--- Activity ---
Starting at the top of the data and ending with the line that holds "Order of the", transcribe each line exactly; include both ends.

___ Exercise material ___

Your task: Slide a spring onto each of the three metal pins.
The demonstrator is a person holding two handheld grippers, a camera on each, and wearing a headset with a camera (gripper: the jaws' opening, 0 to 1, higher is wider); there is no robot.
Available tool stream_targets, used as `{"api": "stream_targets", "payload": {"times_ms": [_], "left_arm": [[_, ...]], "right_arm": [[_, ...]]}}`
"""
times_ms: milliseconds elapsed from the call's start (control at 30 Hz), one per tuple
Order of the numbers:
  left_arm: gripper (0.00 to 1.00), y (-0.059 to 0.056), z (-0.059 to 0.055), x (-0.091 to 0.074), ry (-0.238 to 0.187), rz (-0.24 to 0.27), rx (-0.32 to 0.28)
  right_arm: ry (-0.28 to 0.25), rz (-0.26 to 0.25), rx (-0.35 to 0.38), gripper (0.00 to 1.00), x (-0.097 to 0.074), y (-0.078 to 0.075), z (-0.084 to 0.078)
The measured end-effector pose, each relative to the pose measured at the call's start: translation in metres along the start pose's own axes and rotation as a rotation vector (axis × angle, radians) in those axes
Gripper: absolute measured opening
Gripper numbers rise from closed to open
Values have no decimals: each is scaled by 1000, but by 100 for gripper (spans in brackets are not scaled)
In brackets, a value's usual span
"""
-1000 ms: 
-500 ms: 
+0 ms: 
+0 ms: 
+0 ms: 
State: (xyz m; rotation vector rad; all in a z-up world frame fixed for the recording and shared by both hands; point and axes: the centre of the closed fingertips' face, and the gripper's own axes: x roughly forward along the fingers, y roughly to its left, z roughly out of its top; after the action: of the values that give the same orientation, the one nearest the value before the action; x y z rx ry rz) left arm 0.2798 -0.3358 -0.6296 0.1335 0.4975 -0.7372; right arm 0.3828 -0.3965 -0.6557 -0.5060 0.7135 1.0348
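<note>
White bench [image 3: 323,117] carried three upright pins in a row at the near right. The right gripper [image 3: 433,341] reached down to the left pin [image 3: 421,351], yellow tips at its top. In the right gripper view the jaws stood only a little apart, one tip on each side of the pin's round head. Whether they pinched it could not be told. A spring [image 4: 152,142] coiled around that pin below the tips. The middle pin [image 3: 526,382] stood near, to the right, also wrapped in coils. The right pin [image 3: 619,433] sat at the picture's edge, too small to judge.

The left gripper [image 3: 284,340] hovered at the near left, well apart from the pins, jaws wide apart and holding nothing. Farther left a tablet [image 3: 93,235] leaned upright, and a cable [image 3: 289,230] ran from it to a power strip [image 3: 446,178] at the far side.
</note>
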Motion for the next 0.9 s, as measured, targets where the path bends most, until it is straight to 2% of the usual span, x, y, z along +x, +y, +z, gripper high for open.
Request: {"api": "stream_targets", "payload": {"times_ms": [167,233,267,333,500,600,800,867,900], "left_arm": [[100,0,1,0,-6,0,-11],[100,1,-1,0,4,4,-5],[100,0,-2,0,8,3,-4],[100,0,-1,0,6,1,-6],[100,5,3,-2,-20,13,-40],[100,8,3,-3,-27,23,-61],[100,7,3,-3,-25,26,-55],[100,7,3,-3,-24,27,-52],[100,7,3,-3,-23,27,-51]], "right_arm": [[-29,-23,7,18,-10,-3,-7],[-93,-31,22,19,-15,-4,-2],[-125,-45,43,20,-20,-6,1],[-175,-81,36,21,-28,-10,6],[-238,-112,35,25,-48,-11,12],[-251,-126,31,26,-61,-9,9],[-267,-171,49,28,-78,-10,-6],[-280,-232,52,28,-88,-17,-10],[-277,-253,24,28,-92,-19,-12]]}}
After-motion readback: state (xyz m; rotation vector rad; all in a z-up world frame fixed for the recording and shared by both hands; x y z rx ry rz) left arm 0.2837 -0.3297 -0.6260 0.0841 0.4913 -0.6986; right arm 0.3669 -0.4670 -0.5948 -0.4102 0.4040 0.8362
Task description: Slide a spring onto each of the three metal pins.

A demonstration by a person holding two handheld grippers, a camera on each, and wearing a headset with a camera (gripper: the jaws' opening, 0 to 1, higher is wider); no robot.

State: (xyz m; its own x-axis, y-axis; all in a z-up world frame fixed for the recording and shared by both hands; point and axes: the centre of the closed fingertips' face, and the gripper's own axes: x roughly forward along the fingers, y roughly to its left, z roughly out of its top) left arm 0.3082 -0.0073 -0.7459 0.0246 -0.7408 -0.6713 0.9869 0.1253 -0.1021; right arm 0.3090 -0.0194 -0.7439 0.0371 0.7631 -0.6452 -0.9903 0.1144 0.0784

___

--- Your response ---
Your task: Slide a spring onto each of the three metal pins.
The demonstrator is a person holding two handheld grippers, a camera on each, and wearing a headset with a camera (gripper: the jaws' opening, 0 to 1, higher is wider); there is no robot.
Available tool stream_targets, used as `{"api": "stream_targets", "payload": {"times_ms": [_], "left_arm": [[_, ...]], "right_arm": [[_, ...]]}}`
"""
times_ms: milliseconds elapsed from the call's start (control at 30 Hz), one per tuple
Order of the numbers:

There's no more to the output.